Jain considered returning to India to continue his career but had multiple university faculty offers, including one from Illinois. Fellow chemistry faculty member Martin Gruebele said he had heard about Jain’s work around that time in 2010 and then heard him present his work.
“I was blown away by your research talk and my p-chem colleagues and I did everything we could to get you to Illinois. And fortunately, we succeeded,” said Gruebele, who spoke at the investiture ceremony. “I consider myself really lucky to have a colleague like you Prashant, an all-around great scientist and human being.”
At Illinois, Gruebele said, Jain’s work has branched out in many directions, working on plasmons that are made of just a few electrons – a concept that was thought impossible at the time – and working on converting greenhouse gas into valuable fuel as well as rearrangements of ions and super ionic solids, topological insulator theory, and more.
“Some of his work has led to patents, such as a room temperature non catalytic process for chlorinating methane. Chemists always need to heat things in catalysts, so it’s pretty special if you can do it at room temperature without (a catalyst),” explained Gruebele, who added that Jain’s work has garnered many awards and recognitions.
In addition to G. L. Clark Professor of Physical Chemistry in the Department of Chemistry, Jain is also a University Scholar, professor of the Materials Research Lab, and an affiliate faculty member of the Department of Physics and the Illinois Quantum Information Science and Technology Center (IQUIST).
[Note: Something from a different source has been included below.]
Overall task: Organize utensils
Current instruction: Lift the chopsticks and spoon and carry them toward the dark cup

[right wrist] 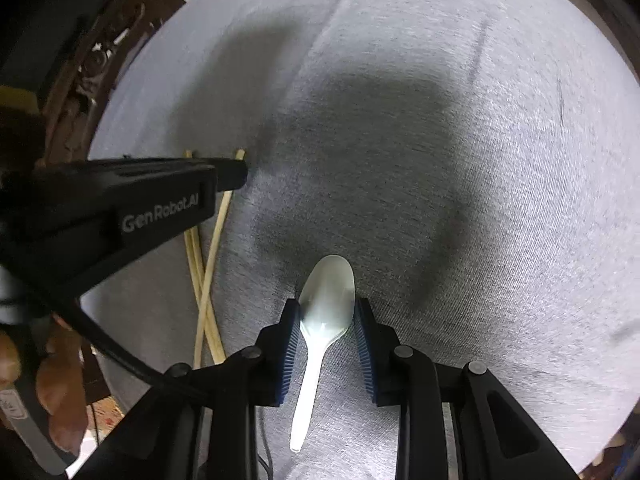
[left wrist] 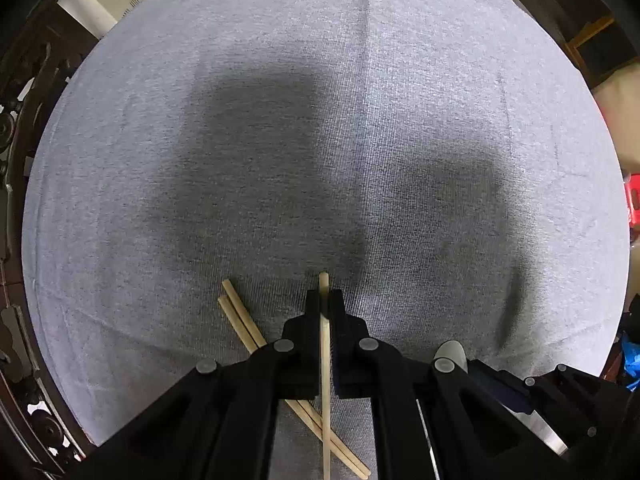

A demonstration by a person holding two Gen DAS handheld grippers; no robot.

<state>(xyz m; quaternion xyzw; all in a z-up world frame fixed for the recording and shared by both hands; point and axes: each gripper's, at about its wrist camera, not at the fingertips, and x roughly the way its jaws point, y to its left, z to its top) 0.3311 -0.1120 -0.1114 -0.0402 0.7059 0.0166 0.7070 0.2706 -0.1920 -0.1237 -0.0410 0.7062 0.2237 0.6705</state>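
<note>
A grey cloth (left wrist: 280, 140) covers the round table. The left gripper (left wrist: 325, 308) points down, clenched on one wooden chopstick (left wrist: 325, 360) running along its fingers, crossing two loose chopsticks (left wrist: 244, 320) lying diagonally beneath. The right gripper (right wrist: 325, 320) grasps a white plastic spoon (right wrist: 326, 300) by the bowl's edges, bowl forward, handle trailing back. The smooth, rounded bowl could slip; the thin chopstick might pivot.

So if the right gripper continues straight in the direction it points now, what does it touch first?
Most likely the grey cloth covering the table. The right gripper points steeply down, its pads gripping the bowl of a white plastic spoon, and nothing else lies ahead; how far off the cloth is remains unclear.
</note>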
Jain’s lab specializes in the study of the interaction between energy and matter and imaging chemical phenomena on the nanoscale. His noteworthy recent contributions are discoveries of plasmon resonances in semiconductor nanocrystals and plasmonic redox catalysis for green manufacturing of chemicals.
His work has been published in over 110 papers, cited 32,000 times, and recognized, among other awards, by a Presidential Early Career Award in Science and Engineering, a Guggenheim Fellowship, the Leo Hendrik Baekeland award, the ACS Kavli Emerging Leader in Chemistry award, the Beilby medal, a Sloan Fellowship, an NSF CAREER award, and selection as an MIT TR35 inventor.
Jain is a fellow of the American Physical Society, a fellow of the Royal Society of Chemistry, a fellow of the AAAS, and a Kavli Fellow of the National Academy of Sciences. He teaches graduate and undergraduate physical chemistry for which he has received recognition, including the School of Chemical Sciences Faculty Teaching Award and a mention on UIUC’s Excellent Teachers list a dozen times and for every course he has taught. Jain has served as associate head of major projects in the Department of Chemistry and chair of the chemical physics PhD program. He also serves on the Staff Committee and as the diversity advocate for the Department of Chemistry.
Jain and his spouse, Dr. Zhaleh Ghaemi, a computational biophysicist, live in Urbana with their daughter.
“My life and career would be incomplete without my wife, Zhaleh, a computational biophysicist who has her own exciting career, and ambitious scientific ventures, and yet she still makes time to support me in every possible way,” Jain said. also thanked his colleagues in the Department of Chemistry for their support.
“I feel very lucky and very fortunate that I count many friends among my colleagues,” said Jain, who then thanked the current and former members of his research group. “It’s been a privilege to see you grow personally and professionally and see you turn into independent scientists.”